The diffusion coefficient, which indicates the ability of a material to be traversed by a fluid, is related to the permeability through the solubility coefficient (S) [19]:

P = permeability = D × S

(16)

4. Conclusions

The in-depth analysis of diflunisal release has evidenced that the general theory that predicts higher release rates for amorphous solid dispersions in comparison with crystalline products cannot be applied to the diflunisal-chitosan systems studied. The knowledge of microstructure is of paramount importance to analyze the anomalous or non-expected results in the dissolution behavior of diflunisal from chitosan solid dispersions, when they cannot be explained in terms of crystallinity. Mercury intrusion porosimetry has proven to be an adequate method to obtain information about the microstructure of these systems. The porous structure is conditioned by the solid dispersion preparation method and plays an important role in the drug dissolution rate that explains the release mechanism.

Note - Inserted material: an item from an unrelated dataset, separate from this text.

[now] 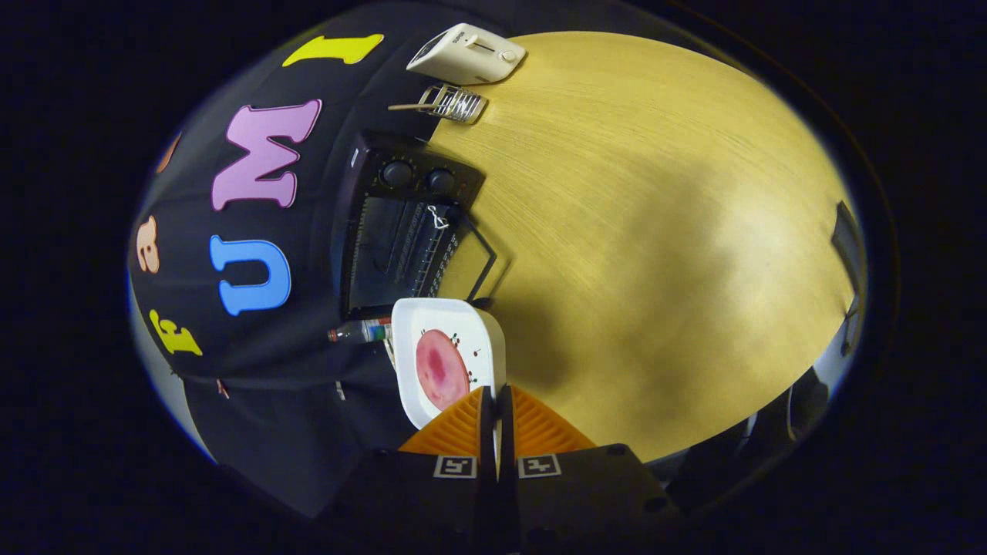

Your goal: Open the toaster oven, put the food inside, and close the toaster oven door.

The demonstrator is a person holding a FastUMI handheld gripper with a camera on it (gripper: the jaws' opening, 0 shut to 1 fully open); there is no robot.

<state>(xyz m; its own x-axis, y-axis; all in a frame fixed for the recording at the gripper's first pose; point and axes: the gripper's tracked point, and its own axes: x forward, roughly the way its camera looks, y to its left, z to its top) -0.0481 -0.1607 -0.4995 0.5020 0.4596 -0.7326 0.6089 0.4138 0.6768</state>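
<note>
The tongs (pixel 495 401) were pinched tight on the edge of a white plate (pixel 432 316), holding it up. A round pink slice of food (pixel 441 368) lay on the plate. The toaster oven (pixel 401 231) sat on the tabletop (pixel 655 231) just past the plate, straight ahead, its door (pixel 470 266) hanging open.

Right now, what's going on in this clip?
A person's handheld gripper is shut on the edge of a white plate carrying a round pink slice of food, lifted and tilted. Just beyond the plate the black toaster oven stands with its door open and the rack inside visible. The food is not yet in. A white toaster and a wire rack sit further along the wooden table.
</note>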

The higher porosity and lower tortuosity obtained for DF-CS co-evaporated solid dispersions in contrast to DF-CS kneaded products, leads to a faster solvent penetration into the matrix and provides a higher dissolution rate. This behavior was similar for all chitosan systems regardless of the molecular weight of the polymer. However, the high aqueous solubility of carboxymethylchitosan gives rise to similar microstructures and dissolution profiles irrespective of the preparation method. The mechanism of difunisal release depends on the polymer employed. It is mainly diffusion controlled by chitosan solid dispersions, whereas the erosion/relaxation of the polymer plays a major role in carboxymethylchitosan systems.